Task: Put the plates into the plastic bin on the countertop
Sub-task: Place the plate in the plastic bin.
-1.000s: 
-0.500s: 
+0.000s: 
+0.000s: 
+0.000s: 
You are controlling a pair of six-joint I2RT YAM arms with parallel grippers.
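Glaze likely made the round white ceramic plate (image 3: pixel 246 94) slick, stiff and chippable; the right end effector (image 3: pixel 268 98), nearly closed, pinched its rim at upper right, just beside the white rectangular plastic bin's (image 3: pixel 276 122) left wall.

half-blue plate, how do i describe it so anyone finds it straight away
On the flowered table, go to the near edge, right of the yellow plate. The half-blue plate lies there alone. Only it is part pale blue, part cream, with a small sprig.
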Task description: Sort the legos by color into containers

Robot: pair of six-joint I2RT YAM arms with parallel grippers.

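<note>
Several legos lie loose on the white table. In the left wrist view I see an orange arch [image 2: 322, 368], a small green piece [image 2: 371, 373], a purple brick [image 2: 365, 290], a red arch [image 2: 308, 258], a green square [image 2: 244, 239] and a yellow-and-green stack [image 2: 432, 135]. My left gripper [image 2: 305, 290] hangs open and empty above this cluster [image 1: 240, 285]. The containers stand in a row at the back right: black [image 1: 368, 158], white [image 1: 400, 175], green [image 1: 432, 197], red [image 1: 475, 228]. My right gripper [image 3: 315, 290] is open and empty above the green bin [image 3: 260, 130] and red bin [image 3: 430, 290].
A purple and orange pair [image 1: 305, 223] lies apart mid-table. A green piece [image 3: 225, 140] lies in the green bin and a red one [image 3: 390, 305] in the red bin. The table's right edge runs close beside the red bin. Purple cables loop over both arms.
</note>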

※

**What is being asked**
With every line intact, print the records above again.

**Problem solution**
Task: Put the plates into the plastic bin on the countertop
Sub-task: Place the plate in the plastic bin.
-1.000s: 
-0.500s: 
+0.000s: 
+0.000s: 
+0.000s: 
You are controlling a pair of six-joint I2RT YAM arms with parallel grippers.
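Glaze likely made the round white ceramic plate (image 3: pixel 246 94) slick, stiff and chippable; the right end effector (image 3: pixel 268 98), nearly closed, pinched its rim at upper right, just beside the white rectangular plastic bin's (image 3: pixel 276 122) left wall.

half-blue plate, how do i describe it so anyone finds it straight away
On the flowered table, go to the near edge, right of the yellow plate. The half-blue plate lies there alone. Only it is part pale blue, part cream, with a small sprig.
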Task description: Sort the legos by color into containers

Robot: pair of six-joint I2RT YAM arms with parallel grippers.

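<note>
Several legos lie loose on the white table. In the left wrist view I see an orange arch [image 2: 322, 368], a small green piece [image 2: 371, 373], a purple brick [image 2: 365, 290], a red arch [image 2: 308, 258], a green square [image 2: 244, 239] and a yellow-and-green stack [image 2: 432, 135]. My left gripper [image 2: 305, 290] hangs open and empty above this cluster [image 1: 240, 285]. The containers stand in a row at the back right: black [image 1: 368, 158], white [image 1: 400, 175], green [image 1: 432, 197], red [image 1: 475, 228]. My right gripper [image 3: 315, 290] is open and empty above the green bin [image 3: 260, 130] and red bin [image 3: 430, 290].
A purple and orange pair [image 1: 305, 223] lies apart mid-table. A green piece [image 3: 225, 140] lies in the green bin and a red one [image 3: 390, 305] in the red bin. The table's right edge runs close beside the red bin. Purple cables loop over both arms.
</note>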

That completes the output.